◆ YOUR TASK
Every line below needs to be printed again exactly, without any of its pictures.

◆ Stored data
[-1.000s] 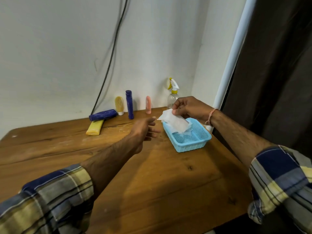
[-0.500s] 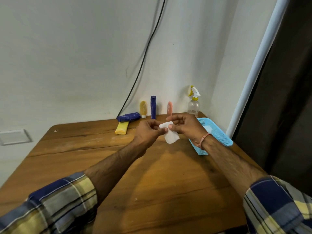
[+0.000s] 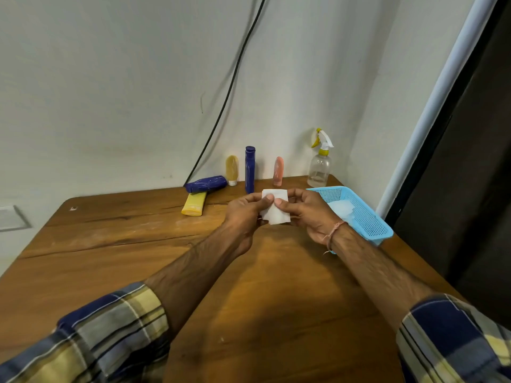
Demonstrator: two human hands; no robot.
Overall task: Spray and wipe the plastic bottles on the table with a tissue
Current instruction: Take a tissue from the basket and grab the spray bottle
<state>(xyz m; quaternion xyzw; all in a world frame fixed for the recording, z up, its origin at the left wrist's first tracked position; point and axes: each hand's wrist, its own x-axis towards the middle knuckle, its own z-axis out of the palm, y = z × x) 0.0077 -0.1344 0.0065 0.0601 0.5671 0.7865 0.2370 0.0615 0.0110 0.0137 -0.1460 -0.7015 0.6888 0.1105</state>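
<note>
Corner of a room. A brown wooden table [image 3: 110, 244] with a rounded corner and grain cracks stands against a pale off-white plastered wall [image 3: 110, 78]. A thin black cable [image 3: 229, 92] runs down the wall to the table's far edge. At right, a white vertical strip [image 3: 431, 106] borders a dark opening [image 3: 475, 161].

Holding a white tissue [image 3: 276, 217] up over the table [image 3: 110, 244], pinching it between left hand [image 3: 244, 217] and right hand [image 3: 307, 214], thumbs nearly meeting. Facing five bottles [image 3: 250, 170] along the far edge, plus a spray bottle [image 3: 319, 168] and a blue basket [image 3: 370, 228] at the far right corner.
</note>
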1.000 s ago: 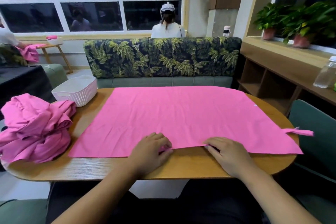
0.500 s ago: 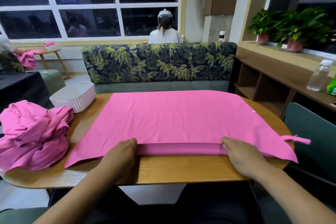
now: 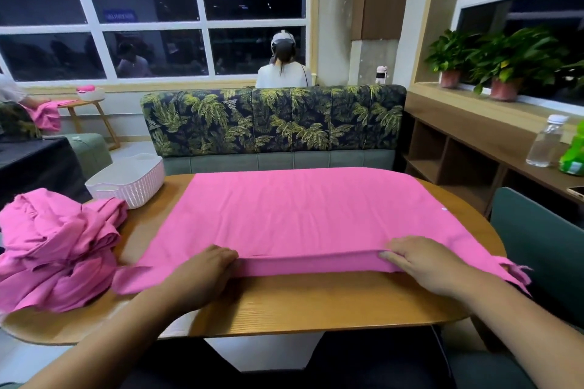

◆ THE ANSWER
[-1.000s] 
[-0.500s] 
[+0.000s] 
Demonstrator: two human hands; no robot.
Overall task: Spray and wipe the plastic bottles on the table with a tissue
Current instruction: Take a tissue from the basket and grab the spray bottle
<state>(xyz m; quaternion xyzw; all in a world frame fixed for the recording, z up, its origin at the left wrist's first tracked position; point and axes: each hand's wrist, its own x-axis towards the middle knuckle, its own z-axis out of the palm, y = z × x) 0.0077 -0.1344 0.0065 0.0601 0.5671 0.7865 0.2370 0.0615 0.0110 0.0137 -0.1460 -0.7015 0.6888 0.1105</state>
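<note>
Corner of a room. A brown wooden table [image 3: 110, 244] with a rounded corner and grain cracks stands against a pale off-white plastered wall [image 3: 110, 78]. A thin black cable [image 3: 229, 92] runs down the wall to the table's far edge. At right, a white vertical strip [image 3: 431, 106] borders a dark opening [image 3: 475, 161].

Holding a white tissue [image 3: 276, 217] up over the table [image 3: 110, 244], pinching it between left hand [image 3: 244, 217] and right hand [image 3: 307, 214], thumbs nearly meeting. Facing five bottles [image 3: 250, 170] along the far edge, plus a spray bottle [image 3: 319, 168] and a blue basket [image 3: 370, 228] at the far right corner.
</note>
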1.000 s ago: 
0.500 s ago: 
now: 

That finishes the output.